### Input data
════════
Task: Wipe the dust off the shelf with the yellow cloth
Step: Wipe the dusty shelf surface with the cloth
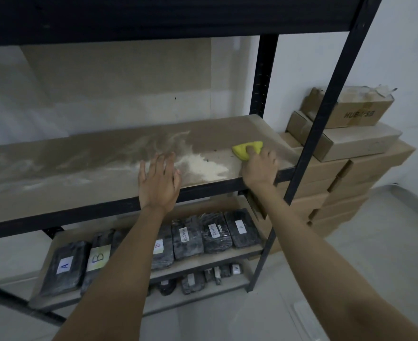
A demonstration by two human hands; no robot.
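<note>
A brown shelf board (pixel 85 166) in a black metal rack carries streaks of pale dust, with a thick white pile (pixel 203 167) near its front edge. My right hand (pixel 259 168) presses the folded yellow cloth (pixel 246 148) flat on the board's right end, just right of the pile. My left hand (pixel 160 180) lies flat on the board's front edge, fingers spread, just left of the pile. The board to the right of the pile looks darker, with little dust.
Black rack posts (pixel 323 112) stand right of my right hand. Stacked cardboard boxes (pixel 355 143) sit beyond the rack on the right. Lower shelves hold several dark wrapped packs with labels (pixel 215 232). A dark upper shelf (pixel 153 16) hangs overhead.
</note>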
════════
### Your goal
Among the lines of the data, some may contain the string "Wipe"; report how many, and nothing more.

### Answer box
2